Ce tableau décrit l’état actuel de l’engrenage entre la violence, la tolérance pour la déviance et les affrontements récurrents avec les forces de l’ordre, mais il n’en explique évidemment pas la genèse. Comment en est-on arrivé là ? La réponse est loin d’être simple, mais il faut sans doute revenir au premier résultat évoqué : l’effet de contexte territorial. On est sans doute encore loin du phénomène de ghettoïsation américain mais ne s’en approche-t-on pas dangereusement ? Les jeunes de ces cités, une partie d’entre eux au moins, ont sans doute le sentiment de vivre dans un univers clos, hermétique à la société extérieure et à ses règles. Dans cet univers une part de violence fait partie de la culture commune à laquelle ces jeunes se socialisent très tôt à travers le groupe de pairs. La famille peut-elle contrecarrer cette influence et des sanctions l’y inciter ? C’est bien improbable et la mesure paraît finalement assez dérisoire. Elle ne pourra que donner l’illusion que l’on agit. L’école aurait un autre rôle à jouer, certes bien difficile et qui doit être entrepris dès le plus jeune âge (sur ce plan la politique du ministre est la bonne), pour redonner confiance dans les vertus de la réussite et de l’intégration scolaires qui, on l’a vu, sont des antidotes à la culture de la violence.

 

[1] La Tentation radicale. Enquête auprès des lycéens, PUF, 2018.
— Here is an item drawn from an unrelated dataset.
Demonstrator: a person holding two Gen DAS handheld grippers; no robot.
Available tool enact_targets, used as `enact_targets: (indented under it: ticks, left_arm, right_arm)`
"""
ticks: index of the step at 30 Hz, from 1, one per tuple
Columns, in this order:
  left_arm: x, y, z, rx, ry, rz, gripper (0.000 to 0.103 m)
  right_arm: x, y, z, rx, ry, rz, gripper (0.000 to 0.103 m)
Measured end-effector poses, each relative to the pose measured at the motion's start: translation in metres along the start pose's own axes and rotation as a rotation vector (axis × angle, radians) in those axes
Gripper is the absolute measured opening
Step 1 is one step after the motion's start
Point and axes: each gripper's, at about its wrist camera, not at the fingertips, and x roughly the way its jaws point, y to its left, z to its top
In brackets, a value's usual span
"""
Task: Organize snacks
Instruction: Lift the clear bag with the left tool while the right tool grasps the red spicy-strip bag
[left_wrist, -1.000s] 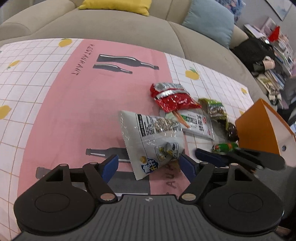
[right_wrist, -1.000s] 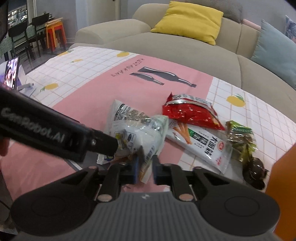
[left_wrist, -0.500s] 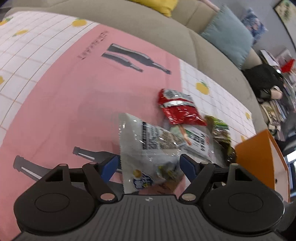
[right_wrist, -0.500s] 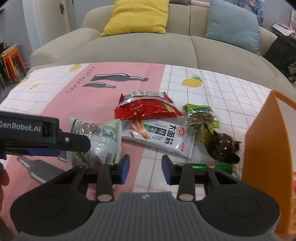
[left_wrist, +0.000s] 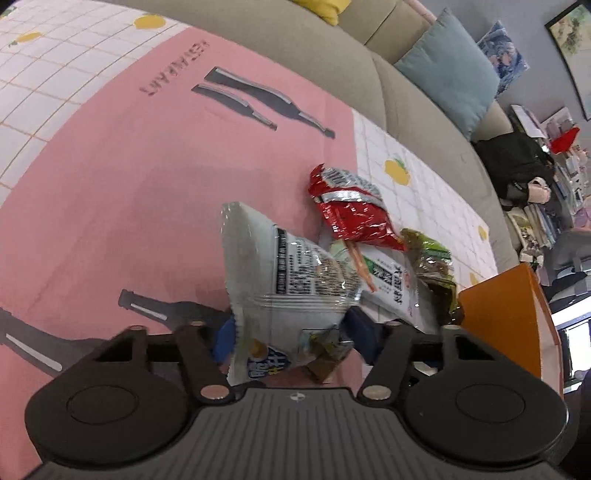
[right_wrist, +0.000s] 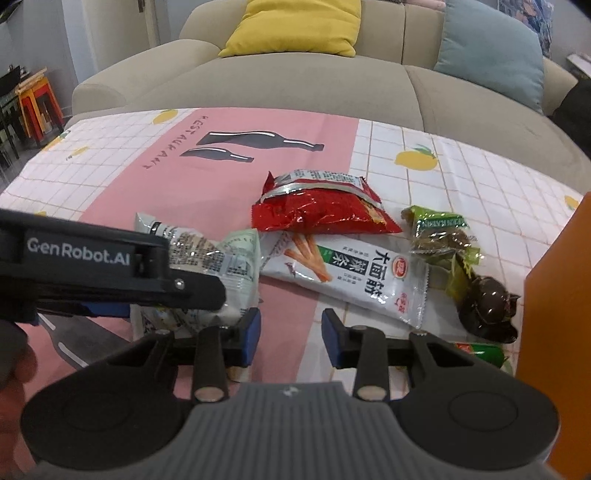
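Change since earlier: the right gripper held the silver-white snack bag a second ago and has let go of it; the left gripper now has the bag, and its jaws have just been closing around the bag's lower end.
Left gripper: pinching the silver-white snack bag, blue pads pressed against its sides; the bag's lower end is crumpled between them.
Right gripper: jaws partly spread with nothing between them, over the tablecloth, just right of the bag.
Silver-white snack bag: tilted, top end pointing away from the left wrist camera; in the right wrist view it sits behind the left gripper's black finger.
Red snack packet: flat on the cloth, its lower edge overlapping the long white packet.
Long white packet with Chinese characters: lying flat, slanted, between the red packet and the right gripper.
Green-wrapped snacks: right of the white packet, with a dark wrapped piece just beside them.
Orange box: at the right edge, upright wall near the dark piece.
Backdrop: a beige sofa with a yellow cushion and a blue cushion.
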Motion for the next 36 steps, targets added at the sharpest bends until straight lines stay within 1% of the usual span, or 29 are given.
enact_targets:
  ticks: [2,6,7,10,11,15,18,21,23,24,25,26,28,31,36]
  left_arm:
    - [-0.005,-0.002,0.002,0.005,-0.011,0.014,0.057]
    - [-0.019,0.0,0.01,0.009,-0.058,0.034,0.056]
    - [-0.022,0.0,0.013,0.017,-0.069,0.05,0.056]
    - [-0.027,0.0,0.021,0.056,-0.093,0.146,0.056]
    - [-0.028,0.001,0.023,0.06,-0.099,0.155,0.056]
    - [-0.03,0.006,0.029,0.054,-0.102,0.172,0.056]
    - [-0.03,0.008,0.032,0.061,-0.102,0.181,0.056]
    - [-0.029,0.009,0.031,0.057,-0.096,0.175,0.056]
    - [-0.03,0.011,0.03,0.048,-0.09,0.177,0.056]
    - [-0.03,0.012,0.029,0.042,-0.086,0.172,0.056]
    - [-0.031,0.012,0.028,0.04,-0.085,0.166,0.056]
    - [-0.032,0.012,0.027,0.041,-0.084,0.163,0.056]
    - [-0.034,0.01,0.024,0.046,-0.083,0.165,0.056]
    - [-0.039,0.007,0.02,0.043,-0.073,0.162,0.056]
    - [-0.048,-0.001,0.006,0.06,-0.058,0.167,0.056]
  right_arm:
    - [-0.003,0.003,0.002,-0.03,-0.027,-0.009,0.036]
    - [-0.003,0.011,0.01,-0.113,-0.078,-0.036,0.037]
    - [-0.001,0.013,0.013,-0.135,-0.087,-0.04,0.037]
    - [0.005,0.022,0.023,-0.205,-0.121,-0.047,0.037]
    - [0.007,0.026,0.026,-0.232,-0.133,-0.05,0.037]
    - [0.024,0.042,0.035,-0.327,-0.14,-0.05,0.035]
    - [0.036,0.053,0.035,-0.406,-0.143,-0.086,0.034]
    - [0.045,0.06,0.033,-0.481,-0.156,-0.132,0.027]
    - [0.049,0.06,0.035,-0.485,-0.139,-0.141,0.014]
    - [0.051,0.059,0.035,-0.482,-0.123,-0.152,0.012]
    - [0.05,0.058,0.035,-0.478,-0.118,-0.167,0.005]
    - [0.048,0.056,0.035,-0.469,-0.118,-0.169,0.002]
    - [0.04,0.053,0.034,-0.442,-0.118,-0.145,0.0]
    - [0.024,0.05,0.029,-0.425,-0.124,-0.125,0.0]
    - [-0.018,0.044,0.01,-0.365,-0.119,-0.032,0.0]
[2] Le critère retenu est le suivant : des lycées dont, d’après les données du ministère de l’Education nationale, le pourcentage d’élèves résidant en Zones urbaines sensibles est supérieur à la moyenne nationale. Dans l’échantillon ainsi sélectionné ces taux sont très élevés : plus de 50% pour 5 des 6 lycées concernés.

[3] Il en va autrement avec la violence spécifiquement religieuse dont il n’est pas question ici.

[4] Quatre comportements très corrélés sont testés dans l’enquête : voler pour quelques jours un scooter, tricher lors d’un examen, conduire sans permis, dealer un peu de haschich.